Hey, Jason has a blog, Cats Without Dogs. And it’s in English for those of us who can’t read Norwegian and have trouble with complex French. And he has a cool little comic about Darth Vader and Tom Waits.
Final Girl Film Club: Hellbound
This is another Final Girl Film Club review.
In this film, Chuck Norris stops the Book of Revelations from happening. Doesn’t that sound cool? Can’t you just picture Chuck giving a roundhouse to the anti-christ? Or taking down the many-eyed goat while the streets erupt in fire and the angels blow their trumpets? Well, keep dreaming. This isn’t that movie. Besides the goat eyes sported by the main bad guy, here’s the only demon in the entire movie:

There are no cool demons, no skies raining blood. And there are no roundhouses here. There are hardly any fights at all. I mean, I knew this movie was going to be bad, but I hoped for some good fight scenes. Nope. Mostly what we get is Norris standing around staring at things. But maybe this wooden veneer hides a complex subtext…
So the movie starts in 1186 during the Crusades. An emissary of the devil, the pharmaceutically named Prosatanos, is opening diplomatic negotiations between hell and the human world by trying to stab a baby with a huge golden dildo complete with golden nut sack. As he raises his phallus to impale the infant, Prosatanos is pierced with two shafts himself. Then he gets reamed up the backside by a priest. Those priests… Prosatanos is shoved back inside his womb-like tomb, vowing to be born again. Then the king takes his own mighty phallus and chops up the emissary’s golden dildo into nine little pieces. These nine pieces are then scattered around the world so that the phallus may never rise again.
In 1951, Prosatanos is awoken from his slumber. And who, you may ask, awakens him? Two grave-robbing Arabs of course. Yes, two Arabs unleash the forces of hell on the world. Is this an American movie, or what? So anyway, the devil’s emissary is back and has to piece together his broken phallus before he can do any more impaling.
Now the movie skips ahead thirty years to the gritty streets of Chicago. Norris plays a Chicago cop who is supposed to be a tough, Dirty Harry type. Yet mainly he just stands around because I guess it’s tougher to look like you could kick ass than to actually go and kick any. And his name is Shatter. Shatter. But wait, it’s a cool self-referential thing, because the main special effect in this movie is the breaking of glass. People are thrown through windows and against glass shelves, over and over again. So yeah, his name’s Shatter. He discovers a horrible murder in which a rabbi has had his heart ripped out and Chuck Norris is beaten up by the murderer, Prosatanos, who is sporting a mullet longer than Chuck’s. Yes, you heard that right: Chuck Norris is beaten up. Actually, he’s thrown against a wall. Why a guy who can rip people’s hearts from their chests just throws Shatter against a wall is beyond my feeble mind to contemplate. Anyway, clues lead Shatter and his annoying partner to discover the love interest. The love interest serves only to prove Shatter’s manliness to his partner, since heterosexuality for men is actually dependent upon homosocial approval. The partner concedes that Shatter is in fact manly and the story goes on. To Israel.
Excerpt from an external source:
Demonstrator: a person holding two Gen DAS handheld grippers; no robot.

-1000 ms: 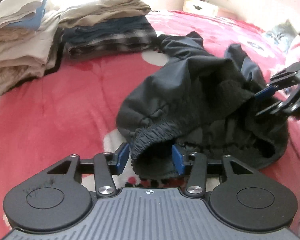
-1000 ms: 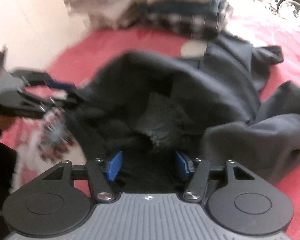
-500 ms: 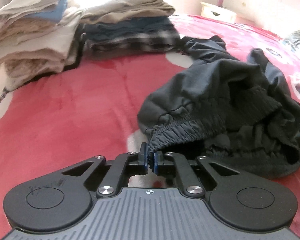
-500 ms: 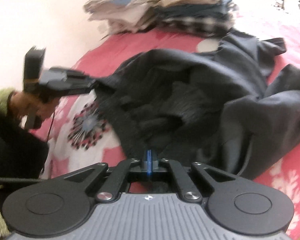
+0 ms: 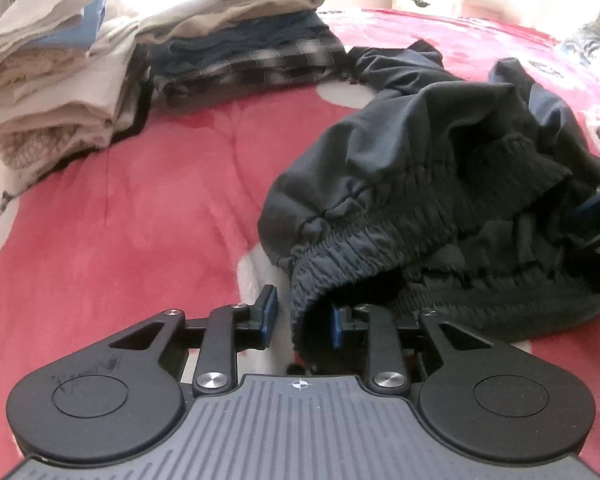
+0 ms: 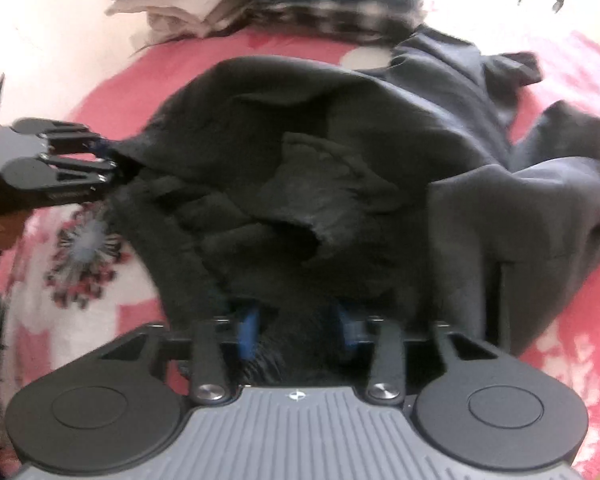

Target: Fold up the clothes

And here the movie makes a subtle commentary on world politics. First, we are lead to learn that the Israeli police are ineffectual at dealing with their own problems. The Middle East can’t handle itself: check. Then we also learn that Interpol has been following a string of murders but can’t put the pieces together. Europe has all the evidence it needs, but doesn’t have the brains or guts to act: check. So enter America, or at least it’s blonde mulletted emissary. Shatter takes with him his subservient black partner who only thinks about basketball and food. The two of them break local laws and use local thieves to uncover the truth they know is hidden and – voilá! – you’ve got American foreign policy in a neat little mulletted package served piping hot with centuries-old stereotypes.
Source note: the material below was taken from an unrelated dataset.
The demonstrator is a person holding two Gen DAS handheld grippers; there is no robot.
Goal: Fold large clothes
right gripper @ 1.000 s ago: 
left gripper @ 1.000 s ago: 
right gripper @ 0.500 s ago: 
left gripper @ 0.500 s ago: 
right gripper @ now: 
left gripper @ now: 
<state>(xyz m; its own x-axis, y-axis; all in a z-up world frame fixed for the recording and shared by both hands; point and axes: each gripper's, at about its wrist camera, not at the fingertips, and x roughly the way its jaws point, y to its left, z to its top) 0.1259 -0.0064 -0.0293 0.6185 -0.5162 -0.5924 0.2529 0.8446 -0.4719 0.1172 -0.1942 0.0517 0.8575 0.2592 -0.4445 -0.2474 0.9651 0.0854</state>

So this all must build up to a killer fight scene, right? RIGHT? Sadly, no. Yes, there is a fight scene, but it mostly involves Shatter and his partner falling over and Prosatanos playing teleportation hide-and-seek. No martial arts showdown ensues. Instead, Shatter picks up the fallen golden phallus and then throws it at 200 miles an hour, shoving the thing deep within Prosatanos. This causes Prosatanos to light up like a sparkler and explode. Ah, the sweet release. After this pyrotechnic ejaculation, the dildo is back in nine pieces, which are then collected by a guy impersonating Jesus wearing a Mary Magdalene robe. And the movie ends with Shatter not kissing the love interest, because girls are icky. Real men prefer the company of other men.
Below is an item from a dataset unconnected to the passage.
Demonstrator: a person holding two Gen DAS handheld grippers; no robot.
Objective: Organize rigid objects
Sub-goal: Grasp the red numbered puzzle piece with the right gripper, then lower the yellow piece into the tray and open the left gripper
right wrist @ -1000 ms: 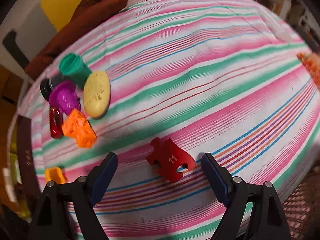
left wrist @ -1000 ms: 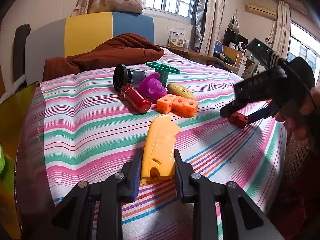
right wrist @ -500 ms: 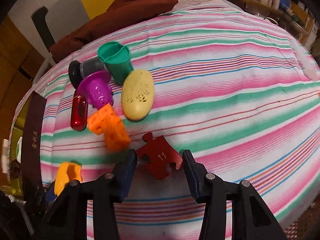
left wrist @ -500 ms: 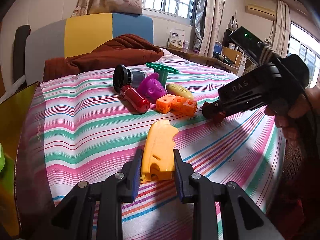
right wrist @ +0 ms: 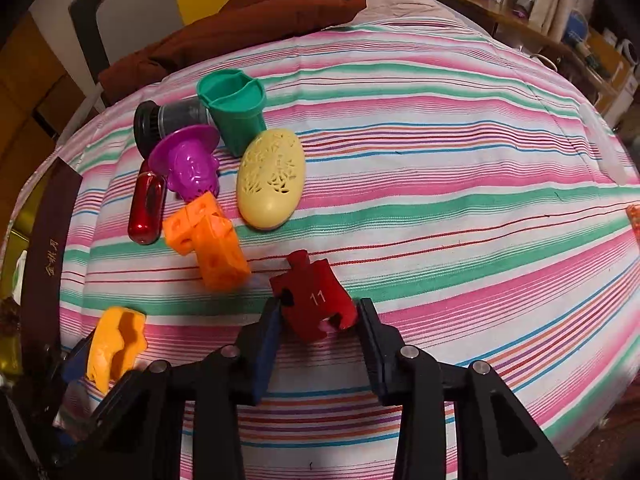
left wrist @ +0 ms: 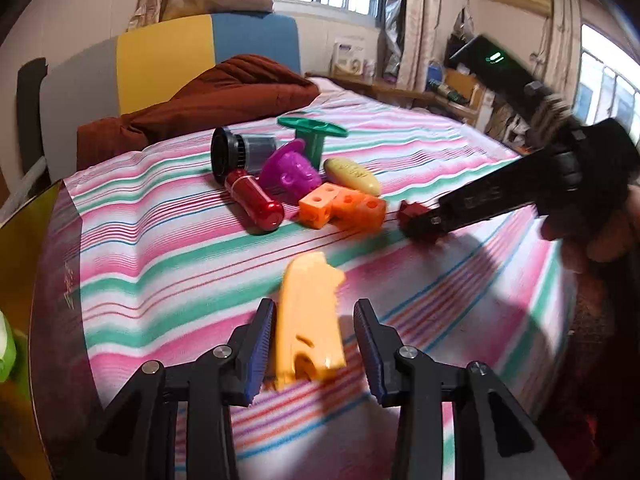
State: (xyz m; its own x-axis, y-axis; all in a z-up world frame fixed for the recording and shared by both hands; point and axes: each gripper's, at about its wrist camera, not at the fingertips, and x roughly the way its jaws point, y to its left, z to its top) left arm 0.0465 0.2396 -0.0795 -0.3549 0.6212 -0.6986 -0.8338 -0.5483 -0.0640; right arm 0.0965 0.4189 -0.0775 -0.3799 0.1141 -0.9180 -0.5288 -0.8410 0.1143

Now just imagine all this with painfully bad acting, dark lighting, and boring shots and you can rush out right now and remove this movie from your Netflix queue. This is one bad movie.
sequential art – You, Want, I, Want, You by Harry Bowers



I was at the de Young last week and saw these. First off, these are not assemblages of clothes; these are photographs (or photos of photographs…). In person, they look 3D, a photographic trompe-l’oeil. As you can probably guess, what struck me about this piece is that it is intended to be sequential. At the de Young, the photographs hang next to each other like a series of comics panels or film stills, and they’re obviously meant to be read left to right, which gives the impression of the clothes dancing.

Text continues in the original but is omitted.